Topic: Bounding Quality: Convention and the Qualification of Organic Production in Southern France

Abstracts

“The organic” is brought into being through boundary-work, the process of delineating and distinguishing not only practices of production but also the qualities of actors and the resulting products. This boundary work entails a process of qualification whereby the extrinsic and intrinsic qualities of wine are reified as forms of singularization. And yet the formation of boundaries through establishment of regulatory, social, ecological and sensory norms results from processes that are contested. And, like all boundaries, these are fluid — negotiated at the intersection of a politics of production, distribution and consumption. In this context, we argue for an understanding of the uptake of organic production (and consumption) that emphasizes process and context, situated within complex historical and institutional geographies.
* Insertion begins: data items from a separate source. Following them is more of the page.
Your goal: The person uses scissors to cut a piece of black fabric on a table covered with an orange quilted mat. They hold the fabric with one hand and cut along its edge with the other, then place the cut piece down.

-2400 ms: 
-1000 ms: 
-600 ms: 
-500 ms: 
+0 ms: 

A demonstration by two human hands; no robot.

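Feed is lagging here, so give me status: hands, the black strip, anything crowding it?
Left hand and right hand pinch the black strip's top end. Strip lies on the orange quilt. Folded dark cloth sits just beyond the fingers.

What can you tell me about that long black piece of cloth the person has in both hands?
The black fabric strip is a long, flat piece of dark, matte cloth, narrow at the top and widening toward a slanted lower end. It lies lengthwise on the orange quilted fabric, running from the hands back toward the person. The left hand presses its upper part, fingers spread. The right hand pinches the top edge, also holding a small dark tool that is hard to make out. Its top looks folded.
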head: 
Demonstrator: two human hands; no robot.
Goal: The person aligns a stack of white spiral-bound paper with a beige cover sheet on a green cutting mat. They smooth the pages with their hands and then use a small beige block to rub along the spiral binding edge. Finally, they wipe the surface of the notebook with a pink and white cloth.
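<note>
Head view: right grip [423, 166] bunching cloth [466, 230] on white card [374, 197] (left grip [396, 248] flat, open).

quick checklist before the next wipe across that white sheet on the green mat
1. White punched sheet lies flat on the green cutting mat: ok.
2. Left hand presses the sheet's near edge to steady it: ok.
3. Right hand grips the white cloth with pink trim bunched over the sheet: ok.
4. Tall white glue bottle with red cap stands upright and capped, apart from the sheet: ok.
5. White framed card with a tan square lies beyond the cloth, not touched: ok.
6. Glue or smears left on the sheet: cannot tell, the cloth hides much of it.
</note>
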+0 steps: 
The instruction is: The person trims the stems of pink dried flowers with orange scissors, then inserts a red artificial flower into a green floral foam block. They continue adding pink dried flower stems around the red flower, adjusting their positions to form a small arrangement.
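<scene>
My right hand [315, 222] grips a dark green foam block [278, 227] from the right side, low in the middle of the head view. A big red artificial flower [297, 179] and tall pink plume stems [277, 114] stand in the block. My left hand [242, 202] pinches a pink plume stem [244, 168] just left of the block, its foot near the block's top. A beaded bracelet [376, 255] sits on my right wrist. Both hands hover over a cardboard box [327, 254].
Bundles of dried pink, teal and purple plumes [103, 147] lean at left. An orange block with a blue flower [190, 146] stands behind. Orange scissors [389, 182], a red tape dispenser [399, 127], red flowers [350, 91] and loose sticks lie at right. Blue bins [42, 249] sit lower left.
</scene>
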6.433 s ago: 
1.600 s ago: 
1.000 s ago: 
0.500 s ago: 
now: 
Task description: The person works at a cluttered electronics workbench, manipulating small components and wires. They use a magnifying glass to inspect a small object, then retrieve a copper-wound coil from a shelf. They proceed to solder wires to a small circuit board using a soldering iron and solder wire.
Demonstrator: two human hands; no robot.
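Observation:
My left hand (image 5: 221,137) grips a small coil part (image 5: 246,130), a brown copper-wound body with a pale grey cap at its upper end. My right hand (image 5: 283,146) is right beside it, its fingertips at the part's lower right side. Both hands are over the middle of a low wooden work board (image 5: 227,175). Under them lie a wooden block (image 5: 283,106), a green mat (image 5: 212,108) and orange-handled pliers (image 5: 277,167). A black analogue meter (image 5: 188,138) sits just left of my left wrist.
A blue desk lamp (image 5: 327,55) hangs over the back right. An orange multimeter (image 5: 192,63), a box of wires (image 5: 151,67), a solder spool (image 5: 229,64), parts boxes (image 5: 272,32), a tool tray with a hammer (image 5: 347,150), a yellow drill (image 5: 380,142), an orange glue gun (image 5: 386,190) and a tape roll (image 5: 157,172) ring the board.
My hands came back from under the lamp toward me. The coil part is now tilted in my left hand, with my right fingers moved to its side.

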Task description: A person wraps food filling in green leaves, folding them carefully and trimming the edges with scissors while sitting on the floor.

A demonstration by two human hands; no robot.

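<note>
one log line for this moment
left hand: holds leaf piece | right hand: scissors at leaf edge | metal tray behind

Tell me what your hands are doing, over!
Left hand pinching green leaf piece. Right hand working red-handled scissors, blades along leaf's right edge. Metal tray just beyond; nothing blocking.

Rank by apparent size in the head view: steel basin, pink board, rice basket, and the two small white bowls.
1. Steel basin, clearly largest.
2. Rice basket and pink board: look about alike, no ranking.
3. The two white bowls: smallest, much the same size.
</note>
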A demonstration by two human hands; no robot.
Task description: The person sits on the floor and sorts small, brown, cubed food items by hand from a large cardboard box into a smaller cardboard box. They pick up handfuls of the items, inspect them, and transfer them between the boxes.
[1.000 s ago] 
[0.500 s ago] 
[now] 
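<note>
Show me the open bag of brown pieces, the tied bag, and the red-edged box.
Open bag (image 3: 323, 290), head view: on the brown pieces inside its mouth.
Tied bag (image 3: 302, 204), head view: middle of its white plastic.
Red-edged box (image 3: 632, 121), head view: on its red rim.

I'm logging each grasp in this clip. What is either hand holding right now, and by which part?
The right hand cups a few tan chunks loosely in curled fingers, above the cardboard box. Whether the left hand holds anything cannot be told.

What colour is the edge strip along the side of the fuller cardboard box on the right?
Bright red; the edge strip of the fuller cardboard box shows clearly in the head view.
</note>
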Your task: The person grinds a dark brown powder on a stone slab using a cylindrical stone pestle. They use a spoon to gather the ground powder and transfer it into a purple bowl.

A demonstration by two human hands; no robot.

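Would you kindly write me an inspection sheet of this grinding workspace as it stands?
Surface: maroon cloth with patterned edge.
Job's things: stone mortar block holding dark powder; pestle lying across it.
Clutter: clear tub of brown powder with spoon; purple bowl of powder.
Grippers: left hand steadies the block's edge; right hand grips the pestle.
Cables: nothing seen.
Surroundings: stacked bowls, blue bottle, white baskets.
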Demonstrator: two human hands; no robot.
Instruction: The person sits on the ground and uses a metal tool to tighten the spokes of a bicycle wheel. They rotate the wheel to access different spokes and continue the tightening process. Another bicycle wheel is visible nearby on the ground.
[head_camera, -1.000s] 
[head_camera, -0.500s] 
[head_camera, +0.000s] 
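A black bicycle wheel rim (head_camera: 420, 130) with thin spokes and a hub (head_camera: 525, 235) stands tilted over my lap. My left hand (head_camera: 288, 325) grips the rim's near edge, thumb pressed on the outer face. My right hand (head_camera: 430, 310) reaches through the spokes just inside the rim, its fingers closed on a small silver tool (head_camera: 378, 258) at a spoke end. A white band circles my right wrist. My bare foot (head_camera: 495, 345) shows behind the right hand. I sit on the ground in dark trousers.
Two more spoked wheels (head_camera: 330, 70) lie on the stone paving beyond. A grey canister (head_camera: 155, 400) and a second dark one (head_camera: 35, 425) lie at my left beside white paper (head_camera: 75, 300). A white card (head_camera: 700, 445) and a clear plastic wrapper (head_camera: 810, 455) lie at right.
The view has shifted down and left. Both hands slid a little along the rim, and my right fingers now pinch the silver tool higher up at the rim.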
Understanding the emergence of “the organic” as a stable signifier requires substantive attention to these geographies as they constitute broader agronomic, regulatory and aesthetic norms.  In this paper, we explore the process of bounding ‘the organic’ through a close study of the region of Occitanie in southern France. This region has undergone significant agrarian transition and wine sector restructuring in recent decades, including a dynamic articulation of independent wine making at the household level and collective or cooperative vinification at the village scale that is refracted through a broader so-called “shift to quality” in regional wine production. We situate an understanding of the emergence of a powerful organic movement within this regional context through ethnographic and qualitative research at various sites of qualification, including cellars, vineyards, cooperatives, trade shows, wine tastings, and retail outlets. In doing so, we reveal how the extension of organic production and boundaries around “the organic” are stabilized in relation to complex socio-regional histories within specific locales.